Black Mountain
Black Mountain
Jagjaguwar
The two names bandied about when discussing Black Mountain are The Rolling Stones (circa Exile on Main Street) and early Black Sabbath. While these references do retain a ring of truth, the actual influences Black Mountain draw upon are far too many to capture in such musical shorthand. De-facto ringleader and principle songwriter Stephen McBean is smart enough to write songs with hooks and chops that are instantly recognizable, thereby indicating some of his influences. Yet, he covers most of his tracks with a laconic vocal style and lyrics that are slightly more expansive than these references would suggest. Name-checking possible references by naming one track “Druganaut” and another “No Satisfaction” serves only as red herring; both are anything but direct cop-outs or copies of the songs whose title they may share. “Druganaut” itself is a leisurely groove that screams sex with a languid rhythm section that ebbs and flows. “No Satisfaction,” on the other hand, is a driving proto-Velvet Underground track that The Strokes have ridden to success. But The Strokes’ Julian Casablancas would have given his right arm to have written a song this positively joyous and enthusiastic.

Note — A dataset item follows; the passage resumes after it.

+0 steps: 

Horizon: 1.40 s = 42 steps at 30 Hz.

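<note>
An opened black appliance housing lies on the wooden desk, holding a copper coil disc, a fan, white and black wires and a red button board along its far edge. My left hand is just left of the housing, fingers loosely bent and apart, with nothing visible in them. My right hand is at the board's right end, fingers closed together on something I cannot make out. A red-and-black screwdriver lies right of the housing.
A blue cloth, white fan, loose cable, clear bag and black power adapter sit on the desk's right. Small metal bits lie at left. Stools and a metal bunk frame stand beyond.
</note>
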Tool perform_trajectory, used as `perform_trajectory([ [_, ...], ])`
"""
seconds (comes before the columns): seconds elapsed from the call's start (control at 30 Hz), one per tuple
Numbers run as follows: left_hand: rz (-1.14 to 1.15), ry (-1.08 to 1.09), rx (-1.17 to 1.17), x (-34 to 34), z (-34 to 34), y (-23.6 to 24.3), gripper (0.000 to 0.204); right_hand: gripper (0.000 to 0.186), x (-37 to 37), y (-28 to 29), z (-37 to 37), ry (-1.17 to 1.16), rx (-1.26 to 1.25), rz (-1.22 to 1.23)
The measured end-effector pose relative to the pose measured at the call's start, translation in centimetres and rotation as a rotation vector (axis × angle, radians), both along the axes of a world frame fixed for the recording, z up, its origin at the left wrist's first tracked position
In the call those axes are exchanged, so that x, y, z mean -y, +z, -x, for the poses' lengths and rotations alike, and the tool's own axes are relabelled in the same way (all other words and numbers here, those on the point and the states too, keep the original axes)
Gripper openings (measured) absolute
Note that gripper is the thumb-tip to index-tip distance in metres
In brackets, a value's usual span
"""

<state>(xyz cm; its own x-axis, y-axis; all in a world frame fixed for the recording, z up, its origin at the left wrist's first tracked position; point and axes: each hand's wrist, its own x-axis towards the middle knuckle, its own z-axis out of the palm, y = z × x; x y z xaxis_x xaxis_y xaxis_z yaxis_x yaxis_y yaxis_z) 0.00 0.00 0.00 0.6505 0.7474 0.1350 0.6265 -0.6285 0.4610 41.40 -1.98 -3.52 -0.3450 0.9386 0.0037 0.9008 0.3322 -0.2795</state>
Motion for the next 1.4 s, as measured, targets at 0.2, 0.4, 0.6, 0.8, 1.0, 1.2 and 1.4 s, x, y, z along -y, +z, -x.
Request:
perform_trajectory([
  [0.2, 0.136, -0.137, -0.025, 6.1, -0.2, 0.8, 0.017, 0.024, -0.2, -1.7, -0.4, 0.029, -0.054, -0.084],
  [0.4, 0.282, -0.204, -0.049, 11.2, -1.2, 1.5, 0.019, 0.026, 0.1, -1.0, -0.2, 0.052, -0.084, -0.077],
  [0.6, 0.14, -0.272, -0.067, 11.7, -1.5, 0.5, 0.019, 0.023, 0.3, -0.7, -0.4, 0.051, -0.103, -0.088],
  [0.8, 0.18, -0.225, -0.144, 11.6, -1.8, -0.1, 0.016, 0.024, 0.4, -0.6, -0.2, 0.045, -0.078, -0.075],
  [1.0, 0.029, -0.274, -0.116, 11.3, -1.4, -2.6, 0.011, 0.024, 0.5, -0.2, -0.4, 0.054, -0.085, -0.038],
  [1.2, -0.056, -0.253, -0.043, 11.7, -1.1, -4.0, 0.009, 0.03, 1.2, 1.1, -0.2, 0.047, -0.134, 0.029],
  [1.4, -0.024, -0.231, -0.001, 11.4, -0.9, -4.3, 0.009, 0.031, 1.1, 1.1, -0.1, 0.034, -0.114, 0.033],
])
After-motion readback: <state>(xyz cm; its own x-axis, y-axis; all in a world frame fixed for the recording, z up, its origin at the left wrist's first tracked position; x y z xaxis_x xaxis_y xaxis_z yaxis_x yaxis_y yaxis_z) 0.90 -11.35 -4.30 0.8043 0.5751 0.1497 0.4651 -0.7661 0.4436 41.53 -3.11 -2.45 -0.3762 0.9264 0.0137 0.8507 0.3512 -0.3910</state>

The opener, “Modern Music,” sets the stage with its skronking saxophone bleating and rolling drum fills, as McBean sings, “Oh, I can’t stand your modern music.” McBean’s singing style, existing as it does somewhere between nodding off and barely waking up, places heavy emphasis on the last syllables as “music” slurs into “musack,” as if no more of an insult could be delivered. Counterbalancing McBean’s cryptic style is Amber Webber’s vocals that almost border on a call and response with an emphatic “no way” between verses, carrying the cadence that remains the hallmark of this track. If Webber only shares vocal duties on this track, she remains a prominent presence throughout the remaining tracks. Webber’s singing is particularly welcome on the heavier tracks, such as The Blue Cheer inspired rave-up “Don’t Drag our Hearts Around,” the anti-war ode “Set us Free” and the closing track, “Faulty Times.” Her presence alone guarantees this record offers something more than the aforementioned references to possible influences would suggest. Who can imagine an early Mick Jagger or Ozzy sharing the microphone with a woman on one song, let alone eight?

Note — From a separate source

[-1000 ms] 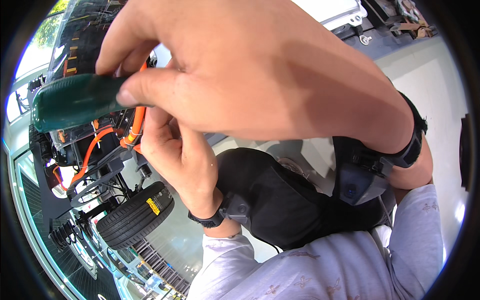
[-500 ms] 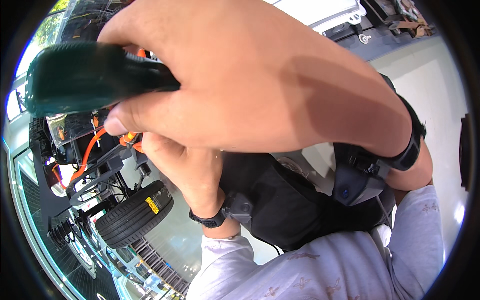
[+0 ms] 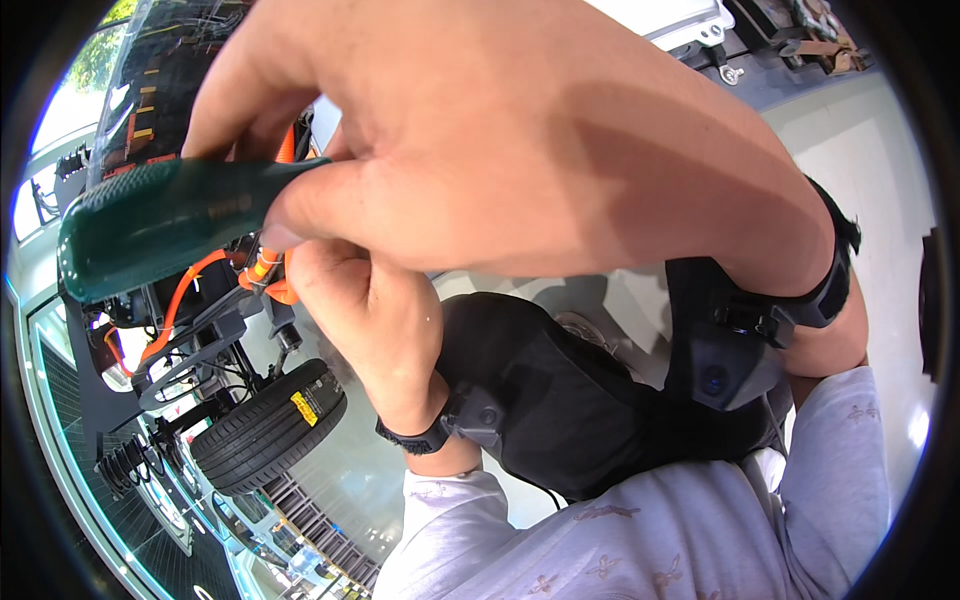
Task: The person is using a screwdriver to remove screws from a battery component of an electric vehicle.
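My right hand (image 3: 420, 150) reaches across the upper middle, with fingers and thumb closed round a tool with a thick dark green handle (image 3: 160, 225). The handle juts out to the left, its rounded end tilted down. The tool's working end is out of sight behind the hand, so I cannot tell its exact kind. Below, my left hand (image 3: 375, 330) is curled in beside orange cables (image 3: 260, 270). Its fingertips are hidden, and what they grip cannot be made out.
A tyre (image 3: 270, 428) with a yellow label stands at lower left, near a coil spring (image 3: 122, 472) and dark chassis parts. A clear cover (image 3: 160, 75) lies over wired components at upper left. At the top right is a silver metal case (image 3: 690, 22). Black cloth (image 3: 540, 390) hangs before my body.
The green handle's left end has swung downward. My right hand's fingers have shifted around it, with its thumb further along to the right. My left hand stays nearly in place.
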Demonstrator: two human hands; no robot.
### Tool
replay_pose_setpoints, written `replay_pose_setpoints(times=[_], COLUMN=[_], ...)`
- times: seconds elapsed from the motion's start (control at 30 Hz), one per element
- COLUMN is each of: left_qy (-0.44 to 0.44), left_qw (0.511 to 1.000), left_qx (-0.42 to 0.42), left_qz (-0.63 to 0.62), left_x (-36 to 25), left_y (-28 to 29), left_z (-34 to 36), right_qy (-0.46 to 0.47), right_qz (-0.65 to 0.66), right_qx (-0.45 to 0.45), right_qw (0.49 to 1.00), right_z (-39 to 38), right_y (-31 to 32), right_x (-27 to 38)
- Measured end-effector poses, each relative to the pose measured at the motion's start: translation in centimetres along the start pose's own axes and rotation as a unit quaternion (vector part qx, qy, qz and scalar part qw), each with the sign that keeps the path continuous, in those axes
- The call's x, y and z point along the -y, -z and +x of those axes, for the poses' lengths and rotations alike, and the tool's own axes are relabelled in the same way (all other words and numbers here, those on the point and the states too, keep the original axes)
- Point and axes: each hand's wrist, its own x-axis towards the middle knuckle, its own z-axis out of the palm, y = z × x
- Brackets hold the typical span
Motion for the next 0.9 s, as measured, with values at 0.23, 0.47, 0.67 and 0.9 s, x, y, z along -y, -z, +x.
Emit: replay_pose_setpoints(times=[0.23,0.47,0.67,0.9], left_qy=[-0.055,-0.011,-0.038,-0.09], left_qw=[0.998,1.0,0.999,0.994], left_qx=[-0.006,-0.013,0.0,0.033], left_qz=[0.014,-0.016,-0.024,0.057], left_x=[0.7,0.7,1.5,1.3], left_y=[0.0,0.0,0.2,0.3], left_z=[0.0,-0.1,0.1,0.1], right_qy=[0.0,0.001,-0.001,0.001], right_qz=[-0.004,-0.001,-0.009,-0.01], right_qx=[-0.002,-0.004,-0.007,-0.007], right_qw=[1.0,1.0,1.0,1.0], right_z=[0.5,0.4,0.7,1.2], right_y=[0.1,-1.5,-0.2,-0.9], right_x=[-0.6,0.8,-0.4,-0.2])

Black Mountain bill themselves as a collective and not as a band, and it is this spirit that comes shining through on this album. Of all the possible influences that the band draws from, perhaps it is the utopian spirit that emanated from California in the sixties that lingers here. That brief, shimmering moment when the personal and political commingled, that’s what comes across most clearly on this release. Black Mountain works just as good for getting your groove thing on as for throwing rocks at the president’s motorcade.